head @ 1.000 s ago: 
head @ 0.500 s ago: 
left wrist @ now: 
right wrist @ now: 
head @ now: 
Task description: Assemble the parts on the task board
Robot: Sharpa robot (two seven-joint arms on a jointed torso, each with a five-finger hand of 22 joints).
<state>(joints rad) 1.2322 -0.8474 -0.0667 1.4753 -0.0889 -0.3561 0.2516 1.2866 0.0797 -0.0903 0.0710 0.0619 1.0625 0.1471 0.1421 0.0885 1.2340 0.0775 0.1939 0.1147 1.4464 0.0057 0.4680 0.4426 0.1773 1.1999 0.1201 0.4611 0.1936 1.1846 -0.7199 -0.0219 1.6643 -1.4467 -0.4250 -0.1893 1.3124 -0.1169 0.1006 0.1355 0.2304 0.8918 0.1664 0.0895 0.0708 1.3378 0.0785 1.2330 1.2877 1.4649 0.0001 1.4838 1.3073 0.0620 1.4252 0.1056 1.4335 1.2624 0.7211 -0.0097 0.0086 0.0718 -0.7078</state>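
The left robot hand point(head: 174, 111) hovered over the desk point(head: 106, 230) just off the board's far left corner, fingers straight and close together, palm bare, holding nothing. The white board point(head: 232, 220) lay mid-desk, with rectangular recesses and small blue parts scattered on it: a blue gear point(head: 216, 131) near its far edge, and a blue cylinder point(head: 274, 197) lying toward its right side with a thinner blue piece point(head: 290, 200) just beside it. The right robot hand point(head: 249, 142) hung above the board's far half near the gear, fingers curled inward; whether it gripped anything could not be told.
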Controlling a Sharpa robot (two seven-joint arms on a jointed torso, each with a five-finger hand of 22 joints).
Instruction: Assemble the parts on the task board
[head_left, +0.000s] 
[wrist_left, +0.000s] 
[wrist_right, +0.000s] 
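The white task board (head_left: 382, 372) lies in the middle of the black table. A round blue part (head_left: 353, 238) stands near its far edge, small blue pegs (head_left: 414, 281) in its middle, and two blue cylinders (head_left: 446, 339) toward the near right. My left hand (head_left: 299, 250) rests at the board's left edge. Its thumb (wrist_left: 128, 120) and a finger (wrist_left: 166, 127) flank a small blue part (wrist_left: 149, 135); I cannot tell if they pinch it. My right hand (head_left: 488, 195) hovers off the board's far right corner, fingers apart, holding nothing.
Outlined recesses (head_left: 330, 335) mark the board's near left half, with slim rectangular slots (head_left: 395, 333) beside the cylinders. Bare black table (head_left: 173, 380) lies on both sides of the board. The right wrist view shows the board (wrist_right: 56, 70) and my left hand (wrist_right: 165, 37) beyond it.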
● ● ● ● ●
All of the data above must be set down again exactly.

**Reply to the exercise**
head @ 1.000 s ago: 
head @ 0.500 s ago: 
left wrist @ now: 
right wrist @ now: 
head @ now: 
Task description: Assemble the parts on the task board
Robot: Sharpa robot (two seven-joint arms on a jointed torso, each with a five-finger hand of 22 joints).
<state>(joints rad) 1.2322 -0.8474 -0.0667 1.4753 -0.0889 -0.3561 0.2516 1.2866 0.0797 -0.0903 0.0710 0.0619 1.0625 0.1471 0.1421 0.0885 1.2340 0.0775 0.1939 0.1147 1.4464 0.0057 0.4680 0.4426 0.1773 1.1999 0.1201 0.4611 0.1936 1.1846 -0.7199 -0.0219 1.6643 -1.4467 -0.4250 -0.1893 1.3124 -0.1169 0.1006 0.1355 0.2304 0.8918 0.1664 0.0895 0.0708 1.3378 0.0785 1.2330 1.2877 1.4649 0.0001 1.4838 1.3073 0.0620 1.4252 0.1056 1.4335 1.2624 0.7211 -0.0097 0.0086 0.0718 -0.7078</state>
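The left robot hand point(head: 174, 111) hovered over the desk point(head: 106, 230) just off the board's far left corner, fingers straight and close together, palm bare, holding nothing. The white board point(head: 232, 220) lay mid-desk, with rectangular recesses and small blue parts scattered on it: a blue gear point(head: 216, 131) near its far edge, and a blue cylinder point(head: 274, 197) lying toward its right side with a thinner blue piece point(head: 290, 200) just beside it. The right robot hand point(head: 249, 142) hung above the board's far half near the gear, fingers curled inward; whether it gripped anything could not be told.
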Controlling a Sharpa robot (two seven-joint arms on a jointed torso, each with a five-finger hand of 22 joints).
Instruction: Assemble the parts on the task board
[head_left, +0.000s] 
[wrist_left, +0.000s] 
[wrist_right, +0.000s] 
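The white task board (head_left: 382, 372) lies in the middle of the black table. A round blue part (head_left: 353, 238) stands near its far edge, small blue pegs (head_left: 414, 281) in its middle, and two blue cylinders (head_left: 446, 339) toward the near right. My left hand (head_left: 299, 250) rests at the board's left edge. Its thumb (wrist_left: 128, 120) and a finger (wrist_left: 166, 127) flank a small blue part (wrist_left: 149, 135); I cannot tell if they pinch it. My right hand (head_left: 488, 195) hovers off the board's far right corner, fingers apart, holding nothing.
Outlined recesses (head_left: 330, 335) mark the board's near left half, with slim rectangular slots (head_left: 395, 333) beside the cylinders. Bare black table (head_left: 173, 380) lies on both sides of the board. The right wrist view shows the board (wrist_right: 56, 70) and my left hand (wrist_right: 165, 37) beyond it.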

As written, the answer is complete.